> _Exercise_
Of all the entries below, retype only the lines from the one with "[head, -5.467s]" through the one with "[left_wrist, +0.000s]", exactly as they appear.

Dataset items
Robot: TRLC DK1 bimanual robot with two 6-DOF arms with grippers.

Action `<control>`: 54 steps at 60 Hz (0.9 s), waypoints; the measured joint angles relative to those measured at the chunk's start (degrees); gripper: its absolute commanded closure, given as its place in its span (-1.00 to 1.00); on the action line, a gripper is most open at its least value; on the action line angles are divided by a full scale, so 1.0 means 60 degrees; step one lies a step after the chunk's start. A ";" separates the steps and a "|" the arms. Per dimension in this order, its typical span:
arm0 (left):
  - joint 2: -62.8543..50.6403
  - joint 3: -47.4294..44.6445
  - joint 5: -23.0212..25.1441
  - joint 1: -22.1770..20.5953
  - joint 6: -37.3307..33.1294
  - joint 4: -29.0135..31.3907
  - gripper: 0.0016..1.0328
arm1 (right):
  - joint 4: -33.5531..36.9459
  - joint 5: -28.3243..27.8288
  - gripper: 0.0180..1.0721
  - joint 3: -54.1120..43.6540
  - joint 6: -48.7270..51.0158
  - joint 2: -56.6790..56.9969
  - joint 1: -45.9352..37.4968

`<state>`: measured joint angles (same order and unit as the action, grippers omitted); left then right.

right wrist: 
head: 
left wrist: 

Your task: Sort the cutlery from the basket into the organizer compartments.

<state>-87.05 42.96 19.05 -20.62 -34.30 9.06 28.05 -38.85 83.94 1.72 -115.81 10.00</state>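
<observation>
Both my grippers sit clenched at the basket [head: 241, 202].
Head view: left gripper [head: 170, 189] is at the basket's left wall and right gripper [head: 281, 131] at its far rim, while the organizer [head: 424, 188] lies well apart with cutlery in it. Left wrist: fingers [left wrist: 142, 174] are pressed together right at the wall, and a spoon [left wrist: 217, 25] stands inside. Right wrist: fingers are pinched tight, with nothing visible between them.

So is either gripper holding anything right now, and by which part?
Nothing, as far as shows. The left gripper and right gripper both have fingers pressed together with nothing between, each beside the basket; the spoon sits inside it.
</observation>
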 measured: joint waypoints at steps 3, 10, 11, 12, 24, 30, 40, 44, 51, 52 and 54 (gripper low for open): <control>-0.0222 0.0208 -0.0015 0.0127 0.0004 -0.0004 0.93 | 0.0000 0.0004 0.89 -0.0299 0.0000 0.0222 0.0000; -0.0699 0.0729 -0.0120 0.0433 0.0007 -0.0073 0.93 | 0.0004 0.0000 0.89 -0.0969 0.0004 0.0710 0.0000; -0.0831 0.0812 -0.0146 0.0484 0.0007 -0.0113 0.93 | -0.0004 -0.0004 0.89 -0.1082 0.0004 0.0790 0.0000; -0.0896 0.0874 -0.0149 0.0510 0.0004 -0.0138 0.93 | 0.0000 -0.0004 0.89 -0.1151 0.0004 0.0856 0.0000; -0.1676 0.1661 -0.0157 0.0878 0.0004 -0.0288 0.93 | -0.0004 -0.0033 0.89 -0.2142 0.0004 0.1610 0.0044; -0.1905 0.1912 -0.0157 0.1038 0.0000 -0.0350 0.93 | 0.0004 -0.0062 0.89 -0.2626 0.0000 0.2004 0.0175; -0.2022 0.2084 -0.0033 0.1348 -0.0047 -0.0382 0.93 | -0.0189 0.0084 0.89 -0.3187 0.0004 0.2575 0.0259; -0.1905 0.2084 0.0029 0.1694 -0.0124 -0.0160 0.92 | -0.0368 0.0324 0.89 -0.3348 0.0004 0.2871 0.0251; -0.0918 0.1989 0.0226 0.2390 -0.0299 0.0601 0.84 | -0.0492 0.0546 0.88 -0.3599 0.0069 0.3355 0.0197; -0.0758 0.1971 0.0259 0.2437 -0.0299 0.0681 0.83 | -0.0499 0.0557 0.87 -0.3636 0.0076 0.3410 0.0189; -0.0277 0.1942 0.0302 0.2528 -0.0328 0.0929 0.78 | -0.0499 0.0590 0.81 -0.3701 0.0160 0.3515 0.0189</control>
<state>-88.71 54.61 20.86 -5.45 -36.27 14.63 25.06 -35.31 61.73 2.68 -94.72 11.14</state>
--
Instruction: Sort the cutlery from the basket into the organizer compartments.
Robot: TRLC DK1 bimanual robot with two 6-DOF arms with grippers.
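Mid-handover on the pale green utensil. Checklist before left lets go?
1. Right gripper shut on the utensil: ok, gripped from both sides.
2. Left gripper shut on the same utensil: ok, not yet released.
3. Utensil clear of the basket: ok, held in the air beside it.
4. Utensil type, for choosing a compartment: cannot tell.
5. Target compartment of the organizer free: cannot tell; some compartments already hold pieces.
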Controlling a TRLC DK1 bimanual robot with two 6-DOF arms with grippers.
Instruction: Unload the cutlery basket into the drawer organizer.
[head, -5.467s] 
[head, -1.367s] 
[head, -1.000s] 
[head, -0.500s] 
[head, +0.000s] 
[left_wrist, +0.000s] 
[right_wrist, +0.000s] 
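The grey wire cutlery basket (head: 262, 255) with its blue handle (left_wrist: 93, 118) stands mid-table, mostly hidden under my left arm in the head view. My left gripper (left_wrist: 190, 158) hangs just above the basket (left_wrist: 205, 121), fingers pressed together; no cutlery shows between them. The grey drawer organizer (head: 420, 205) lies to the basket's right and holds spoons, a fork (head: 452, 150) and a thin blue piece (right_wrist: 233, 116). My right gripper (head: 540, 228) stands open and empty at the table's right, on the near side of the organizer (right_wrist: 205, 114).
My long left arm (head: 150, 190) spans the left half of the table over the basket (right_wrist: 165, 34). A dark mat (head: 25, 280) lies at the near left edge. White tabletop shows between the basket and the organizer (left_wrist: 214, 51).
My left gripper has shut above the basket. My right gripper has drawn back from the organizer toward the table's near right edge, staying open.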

> _Task solution_
[head, -5.467s] 
[head, -1.367s] 
[head, -1.000s] 
[head, -0.500s] 
[head, +0.000s] 
[left_wrist, +0.000s] 

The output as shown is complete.